In earlier times of research, the timetabling problems were solved using Graph Heuristics or Integer Programming. These techniques were not suitable to solve too simple or too complex or large problems. As the research progressed over the years, Constraint based techniques were used to address timetabling problems. In the recent years Meta-heuristics techniques have been very popular in solving a wide variety of timetabling problems such as Tabu Search, Simulated Annealing etc (discussed in details in later this section). New approaches and methodologies have also been evolved recently such as Case-based reasoning on educational timetabling and nurse roistering, Fuzzy methodology on exam timetabling and Hyper-Heuristics on timetabling problems.

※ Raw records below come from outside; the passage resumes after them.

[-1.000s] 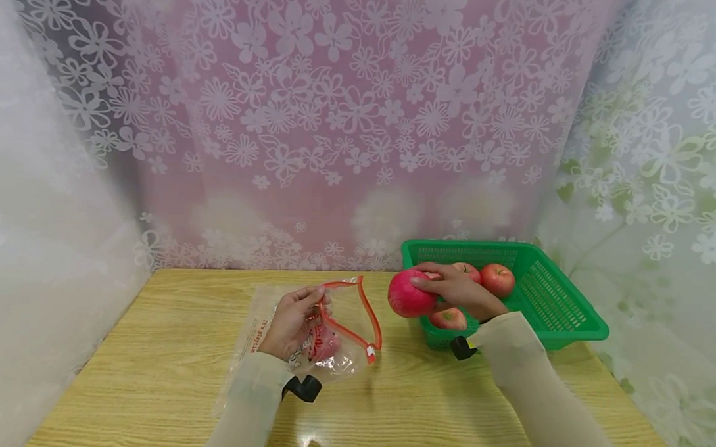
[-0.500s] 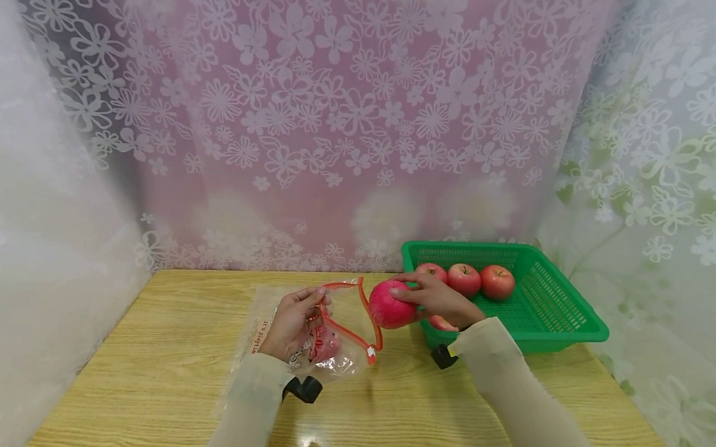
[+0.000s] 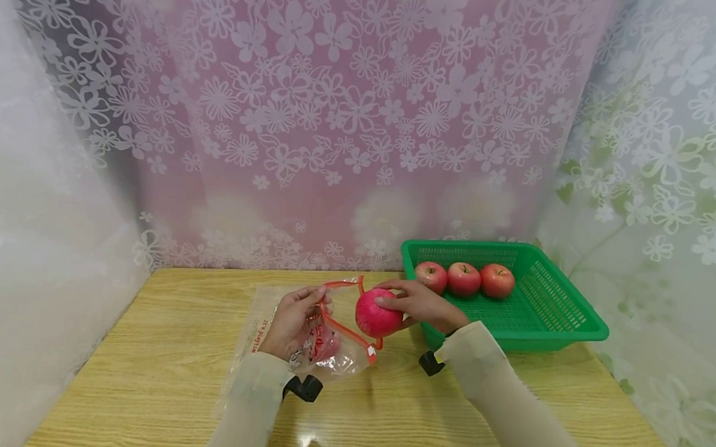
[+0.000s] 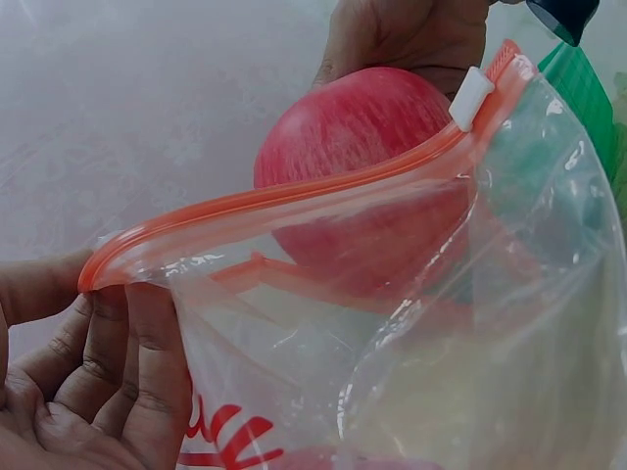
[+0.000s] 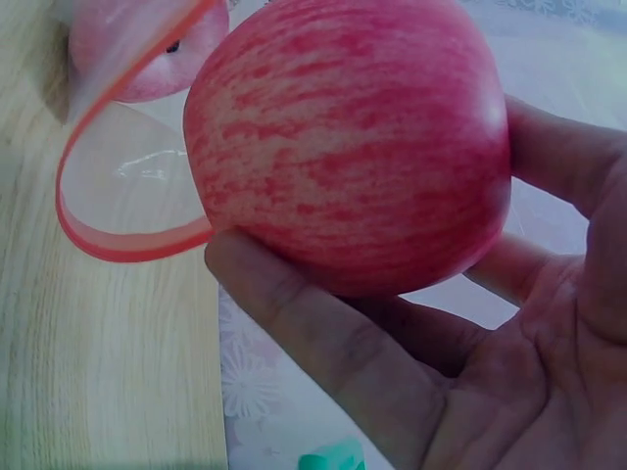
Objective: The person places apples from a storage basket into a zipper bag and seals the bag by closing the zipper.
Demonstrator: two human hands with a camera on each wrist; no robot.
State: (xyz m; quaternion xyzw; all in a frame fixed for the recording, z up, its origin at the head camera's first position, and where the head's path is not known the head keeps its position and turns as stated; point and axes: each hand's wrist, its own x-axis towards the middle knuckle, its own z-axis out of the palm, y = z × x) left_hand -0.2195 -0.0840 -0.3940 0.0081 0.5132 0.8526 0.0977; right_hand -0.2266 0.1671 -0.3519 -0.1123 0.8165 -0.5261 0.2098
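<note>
My left hand (image 3: 293, 321) pinches the orange rim of a clear zip bag (image 4: 323, 362), whose mouth stands wide apart. One apple (image 5: 147, 54) lies inside the bag, partly behind red print. In my right hand (image 3: 422, 303) is a second red apple (image 3: 379, 313), held between thumb and fingers right at the bag's mouth. From the left wrist view, this apple (image 4: 358, 127) shows partly above the orange zip strip and partly through the clear plastic. A white slider (image 4: 472, 98) sits at one end of the strip.
A green plastic basket (image 3: 564, 295) stands at the right of the wooden table (image 3: 144, 362). Three red apples (image 3: 464, 279) sit in a row at its back left. Flowered curtains (image 3: 342, 119) close off the back and sides.
My right hand has carried the apple leftward from over the basket's edge to the bag's opening. The left hand and the bag have stayed in place.
</note>
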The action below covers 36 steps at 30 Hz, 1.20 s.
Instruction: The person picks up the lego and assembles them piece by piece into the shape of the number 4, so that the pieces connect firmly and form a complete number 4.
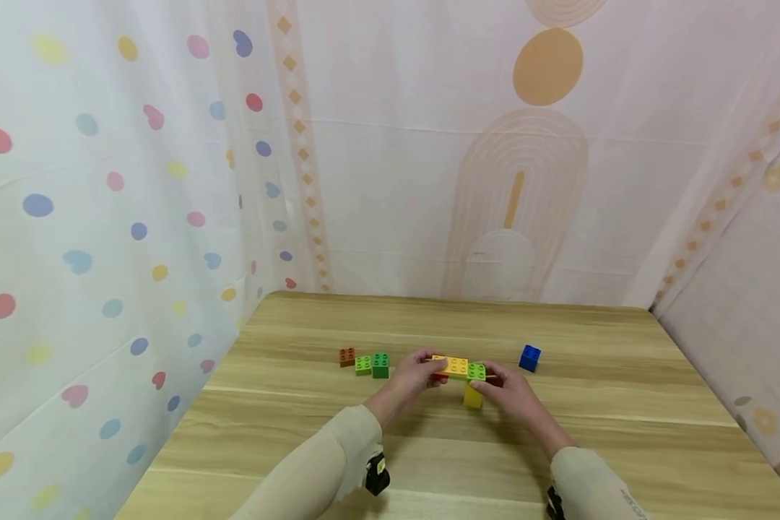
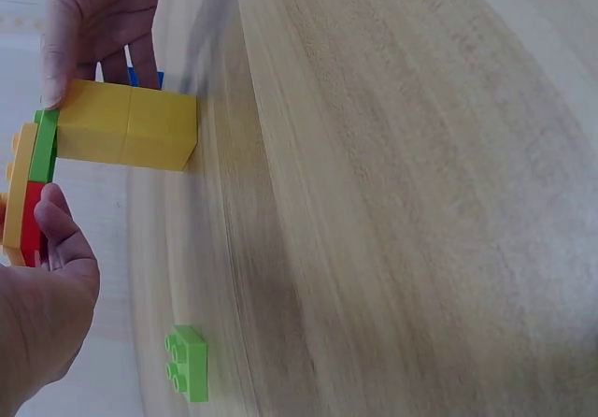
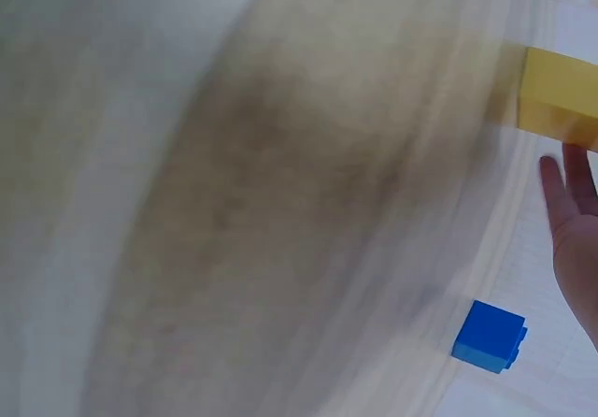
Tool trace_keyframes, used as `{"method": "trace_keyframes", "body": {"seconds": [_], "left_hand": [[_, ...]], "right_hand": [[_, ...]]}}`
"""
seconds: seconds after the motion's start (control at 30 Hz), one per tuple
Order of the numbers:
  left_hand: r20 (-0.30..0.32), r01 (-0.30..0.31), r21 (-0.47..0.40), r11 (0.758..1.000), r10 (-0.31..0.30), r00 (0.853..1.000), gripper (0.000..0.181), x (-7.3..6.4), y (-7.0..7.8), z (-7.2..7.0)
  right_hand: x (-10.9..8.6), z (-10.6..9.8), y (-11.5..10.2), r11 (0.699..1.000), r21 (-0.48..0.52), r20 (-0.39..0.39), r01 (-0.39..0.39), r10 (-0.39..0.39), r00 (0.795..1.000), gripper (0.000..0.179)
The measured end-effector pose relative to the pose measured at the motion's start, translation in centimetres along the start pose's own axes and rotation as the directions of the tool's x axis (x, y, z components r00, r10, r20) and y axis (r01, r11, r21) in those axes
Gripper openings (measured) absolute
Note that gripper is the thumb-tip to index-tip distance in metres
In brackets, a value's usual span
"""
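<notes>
A yellow two-block column stands upright on the table, topped by a green brick. A long orange-yellow brick reaches left from the green brick, with a red brick under its outer end. My left hand pinches this outer end between thumb and fingers. On the other side my right hand holds the green brick at the column's top, thumb on the near side and fingers behind. Only part of that hand shows in the right wrist view, beside the yellow column.
Left of the hands sit a brown brick, a light green brick and a dark green brick. A blue brick lies to the right, farther back. The wooden table ends at patterned curtains.
</notes>
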<state>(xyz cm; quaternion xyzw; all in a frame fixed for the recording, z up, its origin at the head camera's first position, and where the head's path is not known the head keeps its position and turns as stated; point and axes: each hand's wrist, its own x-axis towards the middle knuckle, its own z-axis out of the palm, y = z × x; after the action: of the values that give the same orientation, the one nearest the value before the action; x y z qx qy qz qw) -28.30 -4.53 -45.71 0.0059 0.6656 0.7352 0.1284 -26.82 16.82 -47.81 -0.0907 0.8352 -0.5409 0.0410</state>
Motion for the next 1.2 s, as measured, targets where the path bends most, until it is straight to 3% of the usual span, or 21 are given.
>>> {"method": "trace_keyframes", "body": {"seconds": [0.13, 0.23, 0.5, 0.8, 1.2], "left_hand": [[0.01, 0.0, 0.023, 1.0, 0.0, 1.0, 0.029, -0.1, 0.2, -0.1], [0.021, 0.0, 0.044, 0.999, -0.001, 1.0, 0.029, -0.1, 0.1, -0.2], [0.025, 0.015, 0.079, 0.997, -0.017, 1.0, 0.029, 0.3, 0.2, -0.2], [0.028, 0.004, 0.085, 0.996, -0.006, 1.0, 0.03, 0.6, 0.0, 0.1], [0.066, 0.05, 0.151, 0.987, -0.061, 0.996, 0.034, 1.2, 0.9, 0.1]], "right_hand": [[0.2, 0.2, -0.3, 1.0, -0.022, -0.003, -0.021, 0.021, 1.0, 0.05], [0.5, 0.4, -0.7, 0.999, -0.041, 0.005, 0.006, -0.006, 1.0, 0.058], [0.7, 1.0, -1.4, 0.998, -0.047, 0.004, 0.049, -0.049, 0.999, 0.035], [0.9, 0.7, -0.8, 0.997, -0.047, -0.009, 0.062, -0.063, 0.998, 0.035], [1.0, 0.3, -0.3, 0.996, -0.033, 0.002, 0.084, -0.084, 0.997, 0.04]]}}
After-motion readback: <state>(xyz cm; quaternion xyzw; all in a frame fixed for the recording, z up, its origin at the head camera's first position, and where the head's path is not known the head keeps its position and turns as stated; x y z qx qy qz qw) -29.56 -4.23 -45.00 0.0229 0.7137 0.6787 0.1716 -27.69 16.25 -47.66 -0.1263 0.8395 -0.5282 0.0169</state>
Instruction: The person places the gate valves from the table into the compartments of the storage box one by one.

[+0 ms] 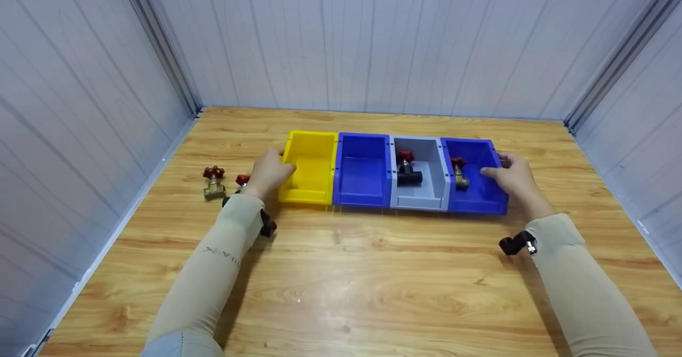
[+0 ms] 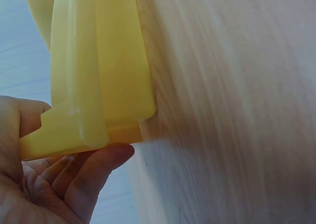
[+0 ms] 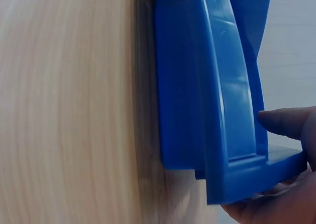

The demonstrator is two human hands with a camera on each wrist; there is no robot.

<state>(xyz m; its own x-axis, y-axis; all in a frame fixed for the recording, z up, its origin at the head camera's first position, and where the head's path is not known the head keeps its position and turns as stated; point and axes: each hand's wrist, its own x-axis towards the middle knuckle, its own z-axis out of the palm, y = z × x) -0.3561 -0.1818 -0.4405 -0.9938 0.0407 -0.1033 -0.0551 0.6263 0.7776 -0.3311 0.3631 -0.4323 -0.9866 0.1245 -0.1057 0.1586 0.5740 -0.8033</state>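
Pinching the yellow bin (image 1: 309, 196) by its outer wall, the left hand (image 1: 268, 174) matches the right hand (image 1: 514, 179), clamped on the end blue bin (image 1: 478, 207); I'd keep both ends level lest the valves inside (image 1: 409, 178) slide; the row (image 1: 393, 186) sits nearer the table's rear edge (image 1: 381, 116), roomier in front; loose valves (image 1: 214, 191) lie near the left hand.

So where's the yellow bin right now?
In the head view, the yellow bin is at the left end of the row, right beside a blue bin, with the left hand gripping its outer side.
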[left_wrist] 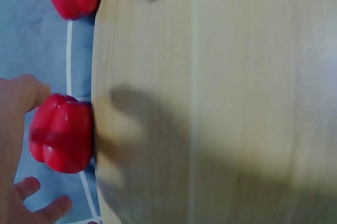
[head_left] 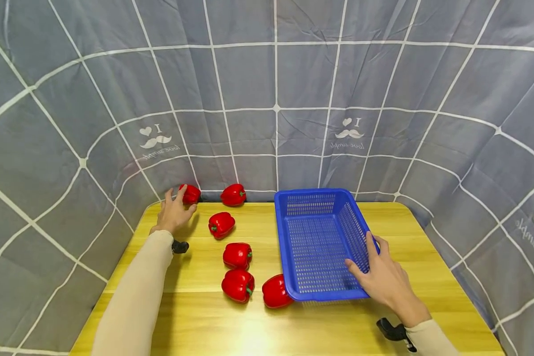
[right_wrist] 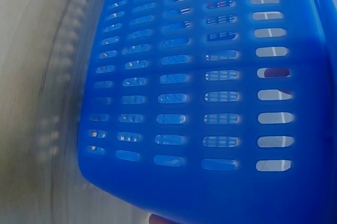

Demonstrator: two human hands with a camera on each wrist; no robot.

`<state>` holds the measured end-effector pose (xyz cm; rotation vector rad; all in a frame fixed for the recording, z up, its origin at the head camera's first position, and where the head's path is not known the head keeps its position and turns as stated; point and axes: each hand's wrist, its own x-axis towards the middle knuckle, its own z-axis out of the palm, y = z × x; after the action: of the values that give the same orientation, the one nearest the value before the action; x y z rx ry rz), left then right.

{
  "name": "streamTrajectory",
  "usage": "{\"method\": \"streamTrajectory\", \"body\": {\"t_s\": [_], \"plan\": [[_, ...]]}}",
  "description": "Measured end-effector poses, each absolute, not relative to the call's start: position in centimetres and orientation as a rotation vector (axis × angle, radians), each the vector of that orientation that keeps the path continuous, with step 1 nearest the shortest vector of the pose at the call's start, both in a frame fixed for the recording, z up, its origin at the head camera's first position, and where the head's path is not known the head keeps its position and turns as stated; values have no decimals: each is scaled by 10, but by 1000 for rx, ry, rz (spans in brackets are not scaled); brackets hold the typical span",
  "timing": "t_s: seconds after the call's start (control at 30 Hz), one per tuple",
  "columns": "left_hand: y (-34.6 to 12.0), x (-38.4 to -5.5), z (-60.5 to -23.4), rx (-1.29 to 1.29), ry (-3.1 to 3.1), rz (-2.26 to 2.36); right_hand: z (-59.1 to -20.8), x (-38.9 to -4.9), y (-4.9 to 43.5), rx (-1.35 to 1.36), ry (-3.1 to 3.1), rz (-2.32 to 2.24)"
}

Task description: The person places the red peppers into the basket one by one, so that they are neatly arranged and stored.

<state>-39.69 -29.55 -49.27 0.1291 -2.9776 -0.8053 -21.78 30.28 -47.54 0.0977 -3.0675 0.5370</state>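
Observation:
At the back left of the table, my left hand (head_left: 174, 215) reaches over a red bell pepper (head_left: 190, 194) with its fingers spread. In the left wrist view, thumb and fingertips stand on either side of that bell pepper (left_wrist: 62, 134), with a gap on the finger side. My right hand (head_left: 384, 277) grips the right front rim of a blue plastic basket (head_left: 322, 296), thumb over the inside and fingers toward the outside. The basket holds nothing. Its slotted side wall (right_wrist: 184, 113) fills the right wrist view, where only a fingertip (right_wrist: 160, 219) shows at the bottom.
More red bell peppers lie left of the basket: one at the back edge (head_left: 233, 195), one nearer (head_left: 221, 225), a pair (head_left: 238, 286) in front, and one (head_left: 276, 291) partly under the basket's rim. A grey gridded curtain (head_left: 253, 133) hangs behind the wooden table (head_left: 204, 321).

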Motion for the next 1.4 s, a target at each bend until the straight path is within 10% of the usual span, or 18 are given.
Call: {"method": "streamTrajectory", "body": {"t_s": [1.4], "plan": [[-300, -404, -505, 155, -2822, -824, -465, -222, 305, 84, -3091, 536]]}}
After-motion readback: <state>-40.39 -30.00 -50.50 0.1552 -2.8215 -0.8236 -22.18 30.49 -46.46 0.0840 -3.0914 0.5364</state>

Now let's have a look on various approaches that can be used to solve timetabling problems.

Exact Algorithms: These algorithms are not suitable for timetabling problems since they are constrained over time. Also it is computationally expensive to find a solution for large timetabling problems using exact algorithms.

Heuristics and Meta-Heuristics: Heuristics methods are not so preferred although there has been a lot of research lately on Hyper-Heuristics approaches.

Meta-Heuristics, on the other hand are most popular techniques to solve timetabling problems. Tabu Search, Simulated Annealing and Evolutionary Algorithms such as Genetic Algorithms and Ant Colony Optimisation techniques are used to solve a wide variety of problems. These are used because these algorithms guarantee to find a feasible solution in a short time span even if the problem is large or has many predefined constraints. Algorithms are fast, effective and real world situations can be effectively analysed using them.

Approximate Algorithms are not considered much, although we have come across few papers in which Constraint Programming is applied to solve Hard constraints and Simulated Annealing is used to solve Soft constraints to generate an approximate solution to a timetabling problem.

[Approximate Solution to an Exam Timetabling Problem By Adam White, Dept of Computing Science, University of Alberta, Combining Constraint Programming and Simulated Annealing on University Exam Timetabling By Tuan-Anh Duong and Kim-Hoa Lam, International Conference for frenchspeaking and Vietnamese computer scientists - 2004]

5. Conclusion

In this fast paced field of technology which is advancing so rapidly, it is inevitable to have several problems. Optimisation techniques have been evolved to tackle some of these problems and to produce solutions which are fast, effective and practical. We have seen various approaches these optimisation techniques use such as Heuristics, Meta-heuristics, Exact and Approximation algorithms and Biologically inspired methods.

We have also discussed the problems arising in the field of Network Routing, Production Planning, and Timetabling, and various approaches that can be used to solve these problems. It will be correct to say that, to solve the problems of Network Routing, biologically inspired techniques are best suited. For the problems of Production Planning evolutionary algorithms such as Genetic Algorithms are the best choice. For the problems of Timetabling, Meta-Heuristics approaches such as Tabu Search, Simulated Annealing and evolutionary algorithms such as Genetic Algorithms and Ant Colony Optimisation techniques are widely used.